An interview with Marek Wałkuski, an extraordinary author.
What made you write a book about the United States? Have you always dreamt of your own publication?
The one who encouraged me to write a book was Grzegorz Schwartz from Helion Publishing House. He didn't even have to convince me. I always felt that I should share my knowledge about America with others. I wanted to make Poles see the USA, help them understand that country and debunk some stereotypes about it.
Can you ever compare two countries, decide if one is better from the other? If so: Poland or United States?
Of course you can. I can't see anything bad about that. However, it is worth telling what exactly is being judged, so that one does not compare oranges with apples. Personally, I am incapable of deciding which of those would be a better country. All I know is that the Americans have better roads, better client service, better movies and music, better universities and more space. Poland has the best food products, better developed public transport and the enthusiasm and energy of a country that wants to catch up with West Europe as fast as possible. If I were to choose where the living is better, I'd say: in America. Still, I feel that my emotions are deeply rooted in Poland. I was born and raised there, my family and friends live there as well. All in all, I cannot decide: Poland or the United States.

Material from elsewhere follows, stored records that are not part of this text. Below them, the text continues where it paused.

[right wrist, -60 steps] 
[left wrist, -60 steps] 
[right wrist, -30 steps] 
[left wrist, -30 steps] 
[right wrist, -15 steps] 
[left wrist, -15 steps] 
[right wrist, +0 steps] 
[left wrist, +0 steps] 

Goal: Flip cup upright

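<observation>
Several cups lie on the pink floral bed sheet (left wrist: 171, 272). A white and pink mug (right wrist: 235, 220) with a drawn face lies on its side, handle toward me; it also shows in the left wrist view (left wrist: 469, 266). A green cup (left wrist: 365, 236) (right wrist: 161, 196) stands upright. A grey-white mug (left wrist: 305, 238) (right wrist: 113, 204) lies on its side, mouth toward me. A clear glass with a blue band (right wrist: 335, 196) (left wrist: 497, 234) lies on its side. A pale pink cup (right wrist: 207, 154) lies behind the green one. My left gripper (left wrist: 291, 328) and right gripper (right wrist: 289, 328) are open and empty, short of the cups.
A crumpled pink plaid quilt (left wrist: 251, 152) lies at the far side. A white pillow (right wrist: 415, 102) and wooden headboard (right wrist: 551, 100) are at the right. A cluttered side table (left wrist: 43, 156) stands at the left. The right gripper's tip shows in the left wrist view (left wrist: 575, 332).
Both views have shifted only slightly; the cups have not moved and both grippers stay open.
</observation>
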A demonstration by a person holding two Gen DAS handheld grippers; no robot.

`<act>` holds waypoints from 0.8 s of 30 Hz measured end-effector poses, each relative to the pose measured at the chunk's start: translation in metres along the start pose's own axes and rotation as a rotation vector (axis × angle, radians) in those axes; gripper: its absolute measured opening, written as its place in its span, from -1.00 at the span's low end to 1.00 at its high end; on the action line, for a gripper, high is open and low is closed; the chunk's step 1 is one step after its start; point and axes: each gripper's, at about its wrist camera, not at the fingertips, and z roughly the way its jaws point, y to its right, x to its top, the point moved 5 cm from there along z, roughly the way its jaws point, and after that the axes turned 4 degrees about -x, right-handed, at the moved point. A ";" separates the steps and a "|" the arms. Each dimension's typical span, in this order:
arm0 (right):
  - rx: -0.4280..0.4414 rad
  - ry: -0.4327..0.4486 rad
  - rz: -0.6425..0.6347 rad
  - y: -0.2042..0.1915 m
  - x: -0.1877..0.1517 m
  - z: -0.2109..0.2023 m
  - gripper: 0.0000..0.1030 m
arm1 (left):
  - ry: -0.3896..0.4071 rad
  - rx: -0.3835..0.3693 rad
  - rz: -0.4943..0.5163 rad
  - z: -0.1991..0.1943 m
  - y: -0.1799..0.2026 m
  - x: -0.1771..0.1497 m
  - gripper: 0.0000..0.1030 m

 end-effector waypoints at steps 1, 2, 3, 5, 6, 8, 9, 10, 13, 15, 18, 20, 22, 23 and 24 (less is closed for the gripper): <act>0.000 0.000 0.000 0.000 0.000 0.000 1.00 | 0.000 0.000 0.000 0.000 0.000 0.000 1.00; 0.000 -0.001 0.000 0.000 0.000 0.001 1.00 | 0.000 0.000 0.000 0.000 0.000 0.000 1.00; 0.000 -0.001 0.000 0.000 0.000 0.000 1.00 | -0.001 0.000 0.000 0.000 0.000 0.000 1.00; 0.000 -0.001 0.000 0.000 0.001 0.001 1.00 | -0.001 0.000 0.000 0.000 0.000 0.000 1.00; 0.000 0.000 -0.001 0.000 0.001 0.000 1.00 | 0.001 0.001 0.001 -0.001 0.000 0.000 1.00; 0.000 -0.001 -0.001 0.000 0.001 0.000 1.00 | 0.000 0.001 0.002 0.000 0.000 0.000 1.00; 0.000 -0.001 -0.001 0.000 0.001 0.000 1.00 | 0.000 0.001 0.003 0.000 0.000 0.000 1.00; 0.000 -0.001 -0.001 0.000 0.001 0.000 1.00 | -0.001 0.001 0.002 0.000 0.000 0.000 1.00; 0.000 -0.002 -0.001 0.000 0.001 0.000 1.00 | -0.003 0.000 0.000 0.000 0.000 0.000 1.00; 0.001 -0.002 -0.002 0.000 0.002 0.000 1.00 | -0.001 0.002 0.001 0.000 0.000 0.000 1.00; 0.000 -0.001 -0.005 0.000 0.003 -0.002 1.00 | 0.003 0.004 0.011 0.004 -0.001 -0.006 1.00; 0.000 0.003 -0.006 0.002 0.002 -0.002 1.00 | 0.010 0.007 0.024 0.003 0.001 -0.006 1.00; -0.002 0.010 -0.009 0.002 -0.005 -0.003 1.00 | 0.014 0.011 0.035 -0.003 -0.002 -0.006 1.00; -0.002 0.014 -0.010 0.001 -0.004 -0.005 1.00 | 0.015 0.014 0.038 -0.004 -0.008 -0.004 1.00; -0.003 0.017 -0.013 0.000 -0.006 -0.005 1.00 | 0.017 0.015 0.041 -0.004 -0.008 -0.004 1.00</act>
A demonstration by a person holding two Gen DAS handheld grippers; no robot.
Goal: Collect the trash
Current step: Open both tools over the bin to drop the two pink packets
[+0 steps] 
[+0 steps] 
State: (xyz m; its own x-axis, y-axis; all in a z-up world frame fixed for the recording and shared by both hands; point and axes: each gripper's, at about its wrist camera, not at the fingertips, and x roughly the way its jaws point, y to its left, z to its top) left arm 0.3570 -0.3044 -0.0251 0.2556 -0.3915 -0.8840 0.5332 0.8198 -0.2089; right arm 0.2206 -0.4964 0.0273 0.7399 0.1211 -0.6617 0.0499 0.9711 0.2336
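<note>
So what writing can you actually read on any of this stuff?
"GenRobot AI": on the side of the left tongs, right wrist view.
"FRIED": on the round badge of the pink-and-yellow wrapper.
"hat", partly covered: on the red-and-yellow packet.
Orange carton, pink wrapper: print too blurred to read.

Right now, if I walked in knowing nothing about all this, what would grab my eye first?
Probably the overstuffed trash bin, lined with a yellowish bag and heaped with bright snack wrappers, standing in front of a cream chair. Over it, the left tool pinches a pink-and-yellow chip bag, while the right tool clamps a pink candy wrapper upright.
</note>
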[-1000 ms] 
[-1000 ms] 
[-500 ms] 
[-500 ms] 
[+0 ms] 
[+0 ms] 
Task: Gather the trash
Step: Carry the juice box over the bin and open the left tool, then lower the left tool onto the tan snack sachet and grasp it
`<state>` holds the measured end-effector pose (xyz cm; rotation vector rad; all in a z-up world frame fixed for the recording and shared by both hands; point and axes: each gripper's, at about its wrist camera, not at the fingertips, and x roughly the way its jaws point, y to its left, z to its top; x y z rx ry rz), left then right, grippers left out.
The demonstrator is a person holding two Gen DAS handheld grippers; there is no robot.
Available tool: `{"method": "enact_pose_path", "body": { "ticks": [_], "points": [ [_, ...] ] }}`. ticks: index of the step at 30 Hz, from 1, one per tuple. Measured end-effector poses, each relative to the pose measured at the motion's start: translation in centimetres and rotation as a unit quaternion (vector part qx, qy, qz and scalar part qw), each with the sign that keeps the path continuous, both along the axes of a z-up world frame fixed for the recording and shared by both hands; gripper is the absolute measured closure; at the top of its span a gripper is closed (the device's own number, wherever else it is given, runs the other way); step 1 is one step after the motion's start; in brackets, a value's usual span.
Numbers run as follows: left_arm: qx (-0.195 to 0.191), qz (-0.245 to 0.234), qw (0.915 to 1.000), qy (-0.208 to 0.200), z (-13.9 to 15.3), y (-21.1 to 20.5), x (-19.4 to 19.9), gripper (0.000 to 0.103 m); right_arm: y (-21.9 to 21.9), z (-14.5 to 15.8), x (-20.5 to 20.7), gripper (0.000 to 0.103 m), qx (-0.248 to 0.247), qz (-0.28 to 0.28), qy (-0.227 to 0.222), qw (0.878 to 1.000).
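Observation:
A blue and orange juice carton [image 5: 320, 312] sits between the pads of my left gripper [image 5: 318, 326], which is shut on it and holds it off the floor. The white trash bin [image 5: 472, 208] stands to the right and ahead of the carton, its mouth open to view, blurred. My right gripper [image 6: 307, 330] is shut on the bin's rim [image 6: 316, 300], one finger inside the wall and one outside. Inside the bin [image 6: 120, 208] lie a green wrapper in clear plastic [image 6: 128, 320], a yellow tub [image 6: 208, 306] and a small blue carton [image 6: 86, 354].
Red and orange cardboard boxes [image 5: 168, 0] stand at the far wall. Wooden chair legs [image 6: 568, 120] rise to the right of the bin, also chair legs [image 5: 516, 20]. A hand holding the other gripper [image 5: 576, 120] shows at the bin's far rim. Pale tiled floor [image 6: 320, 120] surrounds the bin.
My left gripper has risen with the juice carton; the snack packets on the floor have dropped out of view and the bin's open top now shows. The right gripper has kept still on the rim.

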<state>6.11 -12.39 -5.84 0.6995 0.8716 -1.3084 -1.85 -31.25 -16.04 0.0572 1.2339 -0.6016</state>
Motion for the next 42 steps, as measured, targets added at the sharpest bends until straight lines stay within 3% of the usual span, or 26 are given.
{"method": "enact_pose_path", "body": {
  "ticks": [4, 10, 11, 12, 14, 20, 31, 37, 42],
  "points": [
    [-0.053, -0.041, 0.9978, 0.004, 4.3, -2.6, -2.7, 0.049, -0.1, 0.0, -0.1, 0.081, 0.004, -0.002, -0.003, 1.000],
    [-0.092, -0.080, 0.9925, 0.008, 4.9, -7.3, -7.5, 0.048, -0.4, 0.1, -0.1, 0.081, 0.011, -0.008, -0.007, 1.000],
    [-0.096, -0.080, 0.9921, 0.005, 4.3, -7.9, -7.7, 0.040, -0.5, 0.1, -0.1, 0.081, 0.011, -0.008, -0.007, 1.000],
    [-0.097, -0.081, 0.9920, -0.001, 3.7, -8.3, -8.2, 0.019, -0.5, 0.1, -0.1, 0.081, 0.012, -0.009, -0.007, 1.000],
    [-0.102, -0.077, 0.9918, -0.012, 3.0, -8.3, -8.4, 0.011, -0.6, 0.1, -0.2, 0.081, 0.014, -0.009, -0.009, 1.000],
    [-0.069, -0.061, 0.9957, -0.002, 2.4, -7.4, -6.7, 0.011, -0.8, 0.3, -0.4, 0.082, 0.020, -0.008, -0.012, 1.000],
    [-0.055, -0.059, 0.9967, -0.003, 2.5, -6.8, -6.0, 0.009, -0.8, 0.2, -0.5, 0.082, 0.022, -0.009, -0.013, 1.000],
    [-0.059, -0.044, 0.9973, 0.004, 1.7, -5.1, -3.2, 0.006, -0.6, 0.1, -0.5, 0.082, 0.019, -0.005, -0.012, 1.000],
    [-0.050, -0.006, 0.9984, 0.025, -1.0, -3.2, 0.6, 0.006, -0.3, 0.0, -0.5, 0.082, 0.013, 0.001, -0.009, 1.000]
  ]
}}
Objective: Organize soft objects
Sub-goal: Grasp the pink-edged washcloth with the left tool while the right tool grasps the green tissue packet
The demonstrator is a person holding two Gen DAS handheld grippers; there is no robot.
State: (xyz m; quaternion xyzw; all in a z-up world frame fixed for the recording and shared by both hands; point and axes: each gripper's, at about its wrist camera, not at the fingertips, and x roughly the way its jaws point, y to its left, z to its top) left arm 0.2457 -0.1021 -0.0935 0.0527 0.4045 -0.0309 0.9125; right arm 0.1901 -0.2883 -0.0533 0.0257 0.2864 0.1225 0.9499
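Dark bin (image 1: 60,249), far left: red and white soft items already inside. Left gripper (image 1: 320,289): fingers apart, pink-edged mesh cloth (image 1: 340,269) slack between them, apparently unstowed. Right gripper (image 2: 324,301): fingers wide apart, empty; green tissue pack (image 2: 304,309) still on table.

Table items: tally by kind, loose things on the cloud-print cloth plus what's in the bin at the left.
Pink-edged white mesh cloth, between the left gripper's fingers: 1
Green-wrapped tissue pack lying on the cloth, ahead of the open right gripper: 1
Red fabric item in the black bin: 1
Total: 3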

What's the trait that American young adults have got while the Polish ones don't and the other way round?
I am not into generalizing. Young Polish people differ from each other just as American teenagers do. The latter may be more extrovert, self-confident and independent, true. Poles have more rounded general knowledge. Still, those distinctions are becoming smaller and smaller every day. Thanks to the Internet, youth are much more similar.
Are you planning to come back to Poland, or has the USA become your new homeland?
I am really enjoying my time in the United States. Living here is easier than in Poland. I like seeing the smiles and straight-forwardness of this country. I value American freedom and high manners in the relations between people. Anyways, I am not going to stay here forever. My professional career is connected with the radio and it would be hard to keep it up when in America. Moreover, my family and friends are in Poland. Still, I know that when I come back to my true motherland, I will miss the USA very much.
How long did writing the book "Walkowanie Ameryki
" take? Can anyone become a writer? How to look for (and find) a publisher?
The writing process took me around 10 months, the next 2 were spent on editorials. In my opinion, everyone who has something to say can be a writer. Yet, I need to forewarn you that writing as itself is very hard and uphill a profession. As long as you aim to write a worthy piece, of course. I am not well oriented in the subject of publishers issue since mine was the first to contact me.
How a young person without opportunities to travel the world can do to learn about foreign cultures?
There are a few. Study English and read newspapers online, visit sites about different countries and their customs, make new acquaintances with foreigners. The Internet won't substitute face-to-face contacts, though. Therefore, I'd strongly recommend to do everything to travel as much as possible, or even spend some time living in various places.
So you have never been fascinated with Great Britain? After all, it is also an English-speaking country and the United States used to be British colonies at some point.
I was passionate about the United States much more. Like everyone, I knew that country from numerous movies, songs, stories. I had been dreaming of walking the streets of New York, driving Route 66 or looking down the Great Canyon of Colorado River. I wanted to learn why the Americans needed guns, what hid beneath their smiles, how the suburbians lived. The USA have always seemed magnetizing to me and after 12 years spent there I have to admit that they are so in fact. The UK makes quite a grasping impression, too, yet not as much as the States.
Was it hard to get a job in the Polish Radio?
It was relatively effortless. During my studies at the University of Warsaw, I was working in the students' radio and that's how I acquired the workshop. I was the one to apply at the Program Third (pol. Program Trzeci) and to ask if I could work for them. They said I should come and try. The editors liked what I did and I got the job. I've been working for the Polish Radio ever since.
Do you have any tips for beginning journalists and writers? What's treasured in those professions?
The uppermost thing is to be courageous and stubborn as well as not to be afraid of challenges. The curiosity about the world is the key.